■ **Assignment**
Go line by line through the records below. Copy whichever lines contain the string "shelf".
Segment Start: Material provided
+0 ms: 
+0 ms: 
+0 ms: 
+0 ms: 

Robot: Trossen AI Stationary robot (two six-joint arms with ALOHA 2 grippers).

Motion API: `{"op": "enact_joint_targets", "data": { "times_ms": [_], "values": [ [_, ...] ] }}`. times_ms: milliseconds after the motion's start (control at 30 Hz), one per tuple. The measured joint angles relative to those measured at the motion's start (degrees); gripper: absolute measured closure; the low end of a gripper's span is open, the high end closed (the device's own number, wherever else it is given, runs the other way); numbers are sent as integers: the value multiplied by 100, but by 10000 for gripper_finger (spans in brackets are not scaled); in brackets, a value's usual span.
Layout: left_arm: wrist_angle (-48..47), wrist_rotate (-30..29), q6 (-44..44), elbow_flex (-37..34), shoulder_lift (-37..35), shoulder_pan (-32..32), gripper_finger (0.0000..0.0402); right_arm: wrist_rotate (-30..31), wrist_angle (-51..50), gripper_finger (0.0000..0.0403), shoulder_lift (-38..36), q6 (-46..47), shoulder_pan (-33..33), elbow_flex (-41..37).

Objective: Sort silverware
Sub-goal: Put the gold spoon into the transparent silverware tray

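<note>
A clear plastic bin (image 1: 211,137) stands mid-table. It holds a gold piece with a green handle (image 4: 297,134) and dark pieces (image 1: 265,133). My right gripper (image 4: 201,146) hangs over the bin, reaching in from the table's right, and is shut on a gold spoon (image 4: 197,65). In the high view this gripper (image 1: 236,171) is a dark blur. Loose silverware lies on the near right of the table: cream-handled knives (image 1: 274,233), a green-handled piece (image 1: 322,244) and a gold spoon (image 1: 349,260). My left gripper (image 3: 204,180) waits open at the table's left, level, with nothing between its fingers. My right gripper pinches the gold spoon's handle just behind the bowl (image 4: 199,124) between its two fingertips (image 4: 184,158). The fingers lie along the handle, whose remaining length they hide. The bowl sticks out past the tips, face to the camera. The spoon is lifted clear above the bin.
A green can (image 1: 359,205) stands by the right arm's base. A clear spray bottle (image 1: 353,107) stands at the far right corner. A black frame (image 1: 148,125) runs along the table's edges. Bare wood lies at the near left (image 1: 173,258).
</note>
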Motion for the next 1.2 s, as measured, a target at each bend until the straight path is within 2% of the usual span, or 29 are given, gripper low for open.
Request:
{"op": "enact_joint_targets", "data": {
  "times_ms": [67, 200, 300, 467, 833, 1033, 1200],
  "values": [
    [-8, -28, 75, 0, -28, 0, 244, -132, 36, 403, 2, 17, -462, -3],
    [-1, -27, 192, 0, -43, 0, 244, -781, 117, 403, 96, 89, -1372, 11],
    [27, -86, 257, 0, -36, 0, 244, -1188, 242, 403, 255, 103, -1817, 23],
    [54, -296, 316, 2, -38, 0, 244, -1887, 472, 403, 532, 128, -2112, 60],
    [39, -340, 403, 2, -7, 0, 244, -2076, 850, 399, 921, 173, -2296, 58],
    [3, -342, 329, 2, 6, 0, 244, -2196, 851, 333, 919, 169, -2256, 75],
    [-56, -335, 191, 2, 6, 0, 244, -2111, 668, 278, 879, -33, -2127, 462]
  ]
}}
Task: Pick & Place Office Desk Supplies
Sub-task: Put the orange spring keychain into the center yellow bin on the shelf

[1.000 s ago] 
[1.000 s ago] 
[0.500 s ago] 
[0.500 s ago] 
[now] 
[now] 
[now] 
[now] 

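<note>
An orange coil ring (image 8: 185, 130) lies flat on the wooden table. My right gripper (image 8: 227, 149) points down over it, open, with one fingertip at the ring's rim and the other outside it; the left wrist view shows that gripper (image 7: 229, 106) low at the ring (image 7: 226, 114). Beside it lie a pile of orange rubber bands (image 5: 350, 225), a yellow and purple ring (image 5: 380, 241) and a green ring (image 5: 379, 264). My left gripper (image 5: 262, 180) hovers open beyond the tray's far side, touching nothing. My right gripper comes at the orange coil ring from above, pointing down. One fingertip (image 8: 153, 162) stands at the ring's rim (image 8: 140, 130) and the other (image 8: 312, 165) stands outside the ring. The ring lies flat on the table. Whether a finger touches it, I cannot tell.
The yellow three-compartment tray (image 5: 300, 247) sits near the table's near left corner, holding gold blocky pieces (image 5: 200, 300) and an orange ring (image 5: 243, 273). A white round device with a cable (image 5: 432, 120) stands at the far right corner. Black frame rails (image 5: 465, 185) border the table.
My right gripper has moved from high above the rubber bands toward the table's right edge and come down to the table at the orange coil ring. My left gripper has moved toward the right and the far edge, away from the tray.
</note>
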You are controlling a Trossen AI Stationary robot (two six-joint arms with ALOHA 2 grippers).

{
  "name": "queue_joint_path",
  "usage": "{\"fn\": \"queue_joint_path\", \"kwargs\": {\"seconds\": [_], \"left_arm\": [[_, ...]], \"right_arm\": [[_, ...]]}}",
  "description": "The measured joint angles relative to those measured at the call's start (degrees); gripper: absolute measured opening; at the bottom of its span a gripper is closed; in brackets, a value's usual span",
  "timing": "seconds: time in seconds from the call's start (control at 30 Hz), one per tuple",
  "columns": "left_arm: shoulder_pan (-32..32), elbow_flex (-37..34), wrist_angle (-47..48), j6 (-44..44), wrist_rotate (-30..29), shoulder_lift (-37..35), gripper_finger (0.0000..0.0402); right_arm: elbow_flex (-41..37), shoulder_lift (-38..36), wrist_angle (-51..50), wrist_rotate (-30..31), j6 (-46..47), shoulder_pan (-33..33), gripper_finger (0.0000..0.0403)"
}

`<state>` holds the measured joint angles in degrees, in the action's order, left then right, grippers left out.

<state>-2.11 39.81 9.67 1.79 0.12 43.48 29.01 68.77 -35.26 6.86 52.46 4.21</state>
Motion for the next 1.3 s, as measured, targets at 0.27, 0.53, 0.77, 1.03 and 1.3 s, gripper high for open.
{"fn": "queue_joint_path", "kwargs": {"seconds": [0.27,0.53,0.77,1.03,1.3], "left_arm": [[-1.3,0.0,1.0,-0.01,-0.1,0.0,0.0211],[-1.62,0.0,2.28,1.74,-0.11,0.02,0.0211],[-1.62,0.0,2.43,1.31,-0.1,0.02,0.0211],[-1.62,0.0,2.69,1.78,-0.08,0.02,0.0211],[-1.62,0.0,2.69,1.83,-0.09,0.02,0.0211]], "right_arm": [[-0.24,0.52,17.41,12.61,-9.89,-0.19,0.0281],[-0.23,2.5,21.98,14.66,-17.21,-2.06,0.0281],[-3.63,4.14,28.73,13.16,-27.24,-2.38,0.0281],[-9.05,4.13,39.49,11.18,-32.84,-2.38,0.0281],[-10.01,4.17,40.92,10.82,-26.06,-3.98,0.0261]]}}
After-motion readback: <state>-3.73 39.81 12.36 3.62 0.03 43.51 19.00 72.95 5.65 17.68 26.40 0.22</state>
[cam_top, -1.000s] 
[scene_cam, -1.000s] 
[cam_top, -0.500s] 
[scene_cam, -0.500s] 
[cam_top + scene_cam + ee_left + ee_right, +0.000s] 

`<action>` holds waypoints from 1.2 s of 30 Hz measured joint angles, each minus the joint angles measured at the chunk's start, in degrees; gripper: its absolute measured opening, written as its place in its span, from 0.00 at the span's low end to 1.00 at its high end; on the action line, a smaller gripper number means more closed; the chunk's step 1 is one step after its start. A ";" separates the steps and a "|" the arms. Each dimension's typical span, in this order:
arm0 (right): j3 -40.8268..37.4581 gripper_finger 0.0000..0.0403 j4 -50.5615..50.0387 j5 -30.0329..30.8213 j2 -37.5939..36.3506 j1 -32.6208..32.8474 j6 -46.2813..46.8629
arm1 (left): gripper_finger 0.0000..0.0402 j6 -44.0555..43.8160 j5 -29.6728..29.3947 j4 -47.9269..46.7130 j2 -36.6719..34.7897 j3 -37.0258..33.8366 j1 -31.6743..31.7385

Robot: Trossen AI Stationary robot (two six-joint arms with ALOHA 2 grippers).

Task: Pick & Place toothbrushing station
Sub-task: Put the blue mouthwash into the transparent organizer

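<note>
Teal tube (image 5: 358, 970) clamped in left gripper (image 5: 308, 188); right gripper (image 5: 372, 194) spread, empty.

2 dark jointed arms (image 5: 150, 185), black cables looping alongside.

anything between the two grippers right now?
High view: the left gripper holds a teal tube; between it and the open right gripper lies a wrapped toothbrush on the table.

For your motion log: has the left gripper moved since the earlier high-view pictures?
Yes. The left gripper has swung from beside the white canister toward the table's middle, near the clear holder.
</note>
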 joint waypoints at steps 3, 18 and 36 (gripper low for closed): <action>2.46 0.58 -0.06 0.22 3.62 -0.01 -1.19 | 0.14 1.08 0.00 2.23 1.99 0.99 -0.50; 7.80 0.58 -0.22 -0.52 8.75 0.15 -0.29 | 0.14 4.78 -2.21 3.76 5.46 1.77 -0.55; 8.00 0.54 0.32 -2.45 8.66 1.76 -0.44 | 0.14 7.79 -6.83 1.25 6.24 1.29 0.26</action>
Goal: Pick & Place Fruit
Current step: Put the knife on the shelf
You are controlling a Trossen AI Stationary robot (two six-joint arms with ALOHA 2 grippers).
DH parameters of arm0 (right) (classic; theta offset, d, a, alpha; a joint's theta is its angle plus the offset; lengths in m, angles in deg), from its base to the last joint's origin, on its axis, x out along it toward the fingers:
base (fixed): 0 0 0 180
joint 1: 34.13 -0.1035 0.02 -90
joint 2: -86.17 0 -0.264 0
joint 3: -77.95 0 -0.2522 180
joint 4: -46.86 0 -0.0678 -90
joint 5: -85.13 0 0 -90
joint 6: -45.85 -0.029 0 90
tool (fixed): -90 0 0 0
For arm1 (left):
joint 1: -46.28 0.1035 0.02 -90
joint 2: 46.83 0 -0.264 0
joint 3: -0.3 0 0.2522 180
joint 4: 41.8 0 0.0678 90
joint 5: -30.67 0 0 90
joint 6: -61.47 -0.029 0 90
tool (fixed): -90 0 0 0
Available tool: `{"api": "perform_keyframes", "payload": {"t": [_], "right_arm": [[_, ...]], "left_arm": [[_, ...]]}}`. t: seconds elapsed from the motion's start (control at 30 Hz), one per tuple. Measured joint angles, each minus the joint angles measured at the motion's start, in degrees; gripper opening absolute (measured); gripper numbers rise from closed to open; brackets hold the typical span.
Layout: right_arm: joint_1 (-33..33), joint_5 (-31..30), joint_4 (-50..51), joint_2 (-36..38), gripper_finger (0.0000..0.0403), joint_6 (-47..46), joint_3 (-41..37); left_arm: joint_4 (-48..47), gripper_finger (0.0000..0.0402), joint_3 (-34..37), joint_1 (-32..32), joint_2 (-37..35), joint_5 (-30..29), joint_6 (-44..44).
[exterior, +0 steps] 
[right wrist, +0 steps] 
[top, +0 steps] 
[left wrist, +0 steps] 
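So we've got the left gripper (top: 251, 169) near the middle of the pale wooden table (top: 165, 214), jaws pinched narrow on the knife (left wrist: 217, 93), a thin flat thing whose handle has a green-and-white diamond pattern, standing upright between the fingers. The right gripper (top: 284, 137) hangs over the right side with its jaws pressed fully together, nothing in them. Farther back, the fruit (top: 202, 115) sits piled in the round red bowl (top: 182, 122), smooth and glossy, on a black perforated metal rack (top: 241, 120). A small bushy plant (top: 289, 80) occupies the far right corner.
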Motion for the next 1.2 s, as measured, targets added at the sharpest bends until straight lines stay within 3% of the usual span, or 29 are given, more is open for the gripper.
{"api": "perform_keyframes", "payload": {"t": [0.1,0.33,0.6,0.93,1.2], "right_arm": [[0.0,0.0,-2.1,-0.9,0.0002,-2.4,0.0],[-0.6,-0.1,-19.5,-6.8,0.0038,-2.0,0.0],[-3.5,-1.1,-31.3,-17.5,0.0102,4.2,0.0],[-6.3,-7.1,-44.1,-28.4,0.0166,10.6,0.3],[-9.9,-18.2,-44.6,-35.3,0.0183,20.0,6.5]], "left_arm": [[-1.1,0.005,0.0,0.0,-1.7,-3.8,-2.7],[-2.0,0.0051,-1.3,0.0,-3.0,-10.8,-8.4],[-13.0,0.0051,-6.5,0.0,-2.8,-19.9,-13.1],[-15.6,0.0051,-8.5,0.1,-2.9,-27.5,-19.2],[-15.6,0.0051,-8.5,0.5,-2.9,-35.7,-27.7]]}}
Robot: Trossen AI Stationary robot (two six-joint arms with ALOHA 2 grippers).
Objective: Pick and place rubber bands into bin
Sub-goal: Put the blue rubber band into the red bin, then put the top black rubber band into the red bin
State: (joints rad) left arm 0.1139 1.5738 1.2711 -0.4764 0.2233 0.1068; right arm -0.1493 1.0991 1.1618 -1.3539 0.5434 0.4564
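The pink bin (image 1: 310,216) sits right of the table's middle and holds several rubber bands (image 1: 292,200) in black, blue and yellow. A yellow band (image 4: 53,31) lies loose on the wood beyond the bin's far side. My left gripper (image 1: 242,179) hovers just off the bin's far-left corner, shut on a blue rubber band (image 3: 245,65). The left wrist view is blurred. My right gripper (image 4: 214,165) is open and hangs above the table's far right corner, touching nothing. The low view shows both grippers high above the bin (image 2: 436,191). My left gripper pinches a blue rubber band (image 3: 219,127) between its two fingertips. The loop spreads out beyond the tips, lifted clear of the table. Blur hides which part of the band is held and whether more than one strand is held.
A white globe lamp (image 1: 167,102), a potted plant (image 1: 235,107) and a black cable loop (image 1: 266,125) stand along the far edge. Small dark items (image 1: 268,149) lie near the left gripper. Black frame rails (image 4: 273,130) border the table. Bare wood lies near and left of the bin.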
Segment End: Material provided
■ **Task output**
Sub-task: Put the orange spring keychain into the center yellow bin on the shelf
Current step: Put the knife on the shelf

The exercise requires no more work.